The brothers' next film was Raising Arizona (1987), the story of an unlikely married couple: ex-convict H.I. (Nicolas Cage) and police officer Ed (Holly Hunter), who long for a baby but are unable to conceive. When a local furniture tycoon (Trey Wilson) appears on television with his newly born quintuplets and jokes that they "are more than we can handle", H.I. steals one of the quintuplets to bring up as their own. The film featured Frances McDormand, John Goodman, William Forsythe, Sam McMurray, and Randall "Tex" Cobb.
1990s[]
Miller's Crossing, released in 1990, starred Albert Finney, Gabriel Byrne, and John Turturro. The film is about feuding gangsters in the Prohibition era, inspired by Dashiell Hammett's novels Red Harvest (1929) and The Glass Key (serialized in 1930).
The following year, they released Barton Fink (1991); set in 1941, in which a New York playwright, the eponymous Barton Fink (played by John Turturro), moves to Los Angeles to write a B-movie. He settles down in his hotel room to commence writing but suffers writer's block until he is invaded by the man next door (John Goodman). Barton Fink was a critical success, earning Oscar nominations and winning three major awards at the 1991 Cannes Film Festival, including the Palme d'Or.[28] It was their first film with cinematographer Roger Deakins, a key collaborator for the next 25 years.
The Hudsucker Proxy (co-written with Raimi) was released in 1994. In it, the board of a large corporation in 1958 New York City appoints a naive schmo as president (Tim Robbins) for underhanded reasons. The film bombed at the box office ($30 million budget, $3 million gross in the USA), even though it featured Paul Newman and Jennifer Jason Leigh. Frances McDormand appears in a brief uncredited role.
The Coens wrote and directed the crime thriller Fargo (1996), set in their home state of Minnesota. Jerry Lundegaard (William H. Macy), who has serious financial problems, has his wife kidnapped so that his wealthy father-in-law will pay the ransom. His plan goes wrong when the kidnappers deviate from the plan and local cop Marge Gunderson (McDormand) starts to investigate. Produced on a small budget of $7 million, Fargo was a critical and commercial success, with particular praise for its dialogue and McDormand's performance. The film received several awards, including a BAFTA award and Cannes award for direction, and two Oscars: a Best Original Screenplay and a Best Actress Oscar for McDormand.[29][30]
In the Coens' next film, the black comedy The Big Lebowski (1998), "The Dude" (Jeff Bridges), a Los Angeles slacker, is used as an unwitting pawn in a kidnapping plot with his bowling buddies (Steve Buscemi and John Goodman).

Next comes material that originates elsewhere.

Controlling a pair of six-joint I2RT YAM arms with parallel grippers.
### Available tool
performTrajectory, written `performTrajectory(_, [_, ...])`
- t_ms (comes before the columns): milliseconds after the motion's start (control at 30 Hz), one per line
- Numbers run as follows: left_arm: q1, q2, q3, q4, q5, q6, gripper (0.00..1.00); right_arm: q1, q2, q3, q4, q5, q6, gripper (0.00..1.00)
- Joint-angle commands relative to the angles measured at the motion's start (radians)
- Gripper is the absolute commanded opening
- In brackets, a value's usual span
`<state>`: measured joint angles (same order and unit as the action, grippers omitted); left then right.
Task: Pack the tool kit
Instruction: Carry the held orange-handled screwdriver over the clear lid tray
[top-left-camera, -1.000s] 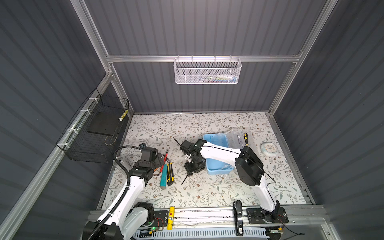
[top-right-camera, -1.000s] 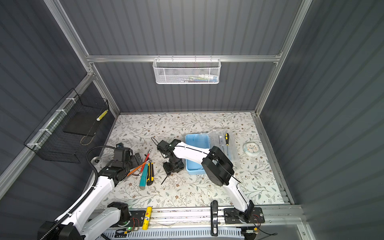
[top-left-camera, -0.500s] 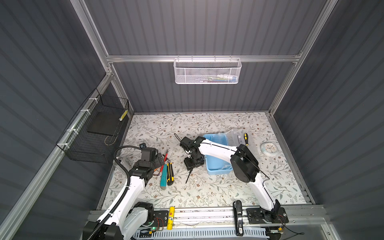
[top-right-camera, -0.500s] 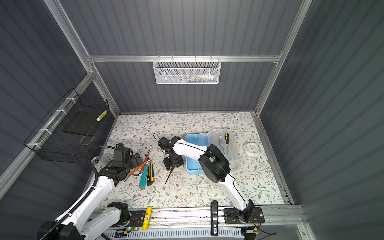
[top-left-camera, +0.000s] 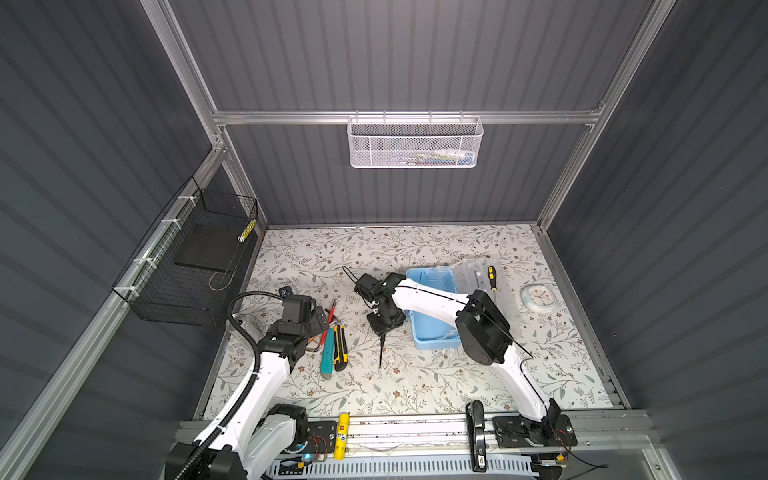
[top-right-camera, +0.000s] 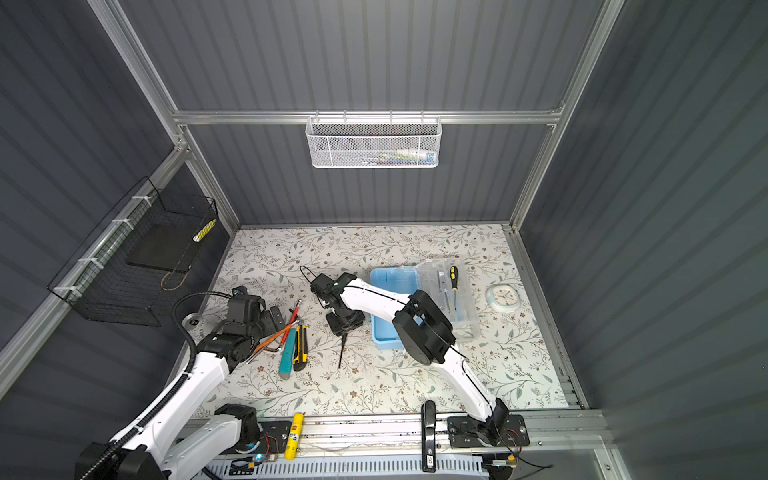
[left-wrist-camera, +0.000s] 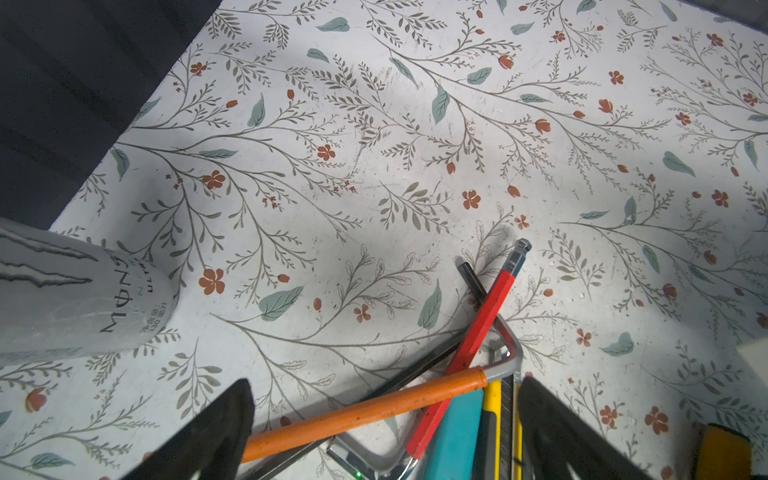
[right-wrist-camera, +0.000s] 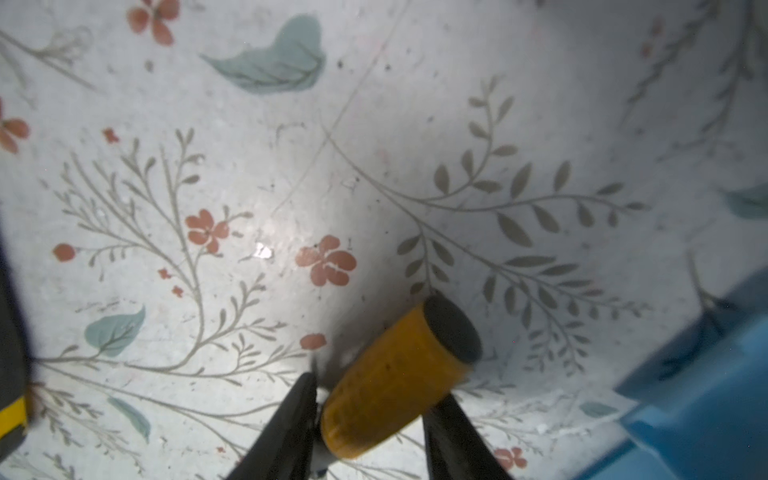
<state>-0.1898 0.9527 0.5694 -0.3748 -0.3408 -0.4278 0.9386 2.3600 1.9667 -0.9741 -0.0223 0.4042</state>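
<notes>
**Claw on a round handle, box just beyond**

Right claw (right-wrist-camera: 370, 411) presses a finger against each side of the screwdriver's (right-wrist-camera: 399, 365) orange handle, low over the table (right-wrist-camera: 291, 166). In a top view the dark shaft points back toward the robot's base. Left claw (left-wrist-camera: 382, 436) stands wide apart above the hex keys (left-wrist-camera: 469, 345), beside the utility knife (top-left-camera: 340, 347), holding nothing. Just beyond lies the light-blue box (top-left-camera: 432, 330), open, with its clear lid (top-right-camera: 465, 316) folded out farther off. Pinched near its end, the round, tapering handle could swivel or slip on the lift. The long shaft could then catch the box wall.
</notes>
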Motion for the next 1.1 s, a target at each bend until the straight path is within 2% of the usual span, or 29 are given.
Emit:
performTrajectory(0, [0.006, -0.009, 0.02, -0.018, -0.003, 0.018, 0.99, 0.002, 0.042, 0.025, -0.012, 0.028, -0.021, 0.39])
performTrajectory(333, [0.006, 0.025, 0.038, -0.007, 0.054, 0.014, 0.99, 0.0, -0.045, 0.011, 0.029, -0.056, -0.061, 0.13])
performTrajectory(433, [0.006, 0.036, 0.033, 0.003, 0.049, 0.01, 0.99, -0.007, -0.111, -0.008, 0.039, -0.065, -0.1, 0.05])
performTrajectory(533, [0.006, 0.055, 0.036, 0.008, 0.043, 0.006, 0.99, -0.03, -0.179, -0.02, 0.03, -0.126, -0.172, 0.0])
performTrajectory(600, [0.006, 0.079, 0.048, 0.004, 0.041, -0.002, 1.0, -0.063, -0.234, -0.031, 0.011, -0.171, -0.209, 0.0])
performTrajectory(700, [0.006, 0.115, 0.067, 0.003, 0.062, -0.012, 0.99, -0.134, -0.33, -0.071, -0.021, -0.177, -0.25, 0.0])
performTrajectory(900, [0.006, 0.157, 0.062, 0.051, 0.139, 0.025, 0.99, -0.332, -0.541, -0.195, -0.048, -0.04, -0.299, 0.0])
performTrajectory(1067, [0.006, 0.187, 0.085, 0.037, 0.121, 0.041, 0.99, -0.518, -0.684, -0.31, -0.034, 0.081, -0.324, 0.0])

Despite initially receiving mixed reviews and underperforming at the box office, it is now well received by critics,[31] and is regarded as a classic cult film.[32] An annual festival, Lebowski Fest, began in 2002, and many adhere to the philosophy of "Dudeism".[33]Entertainment Weekly ranked it 8th on their Funniest Movies of the Past 25 Years list in 2008.[34]
Gates of Eden, a collection of short stories written by Ethan Coen, was published in 1998.[35][36] The same year, Ethan co-wrote the comedy The Naked Man, directed by their storyboard artist J. Todd Anderson.[37]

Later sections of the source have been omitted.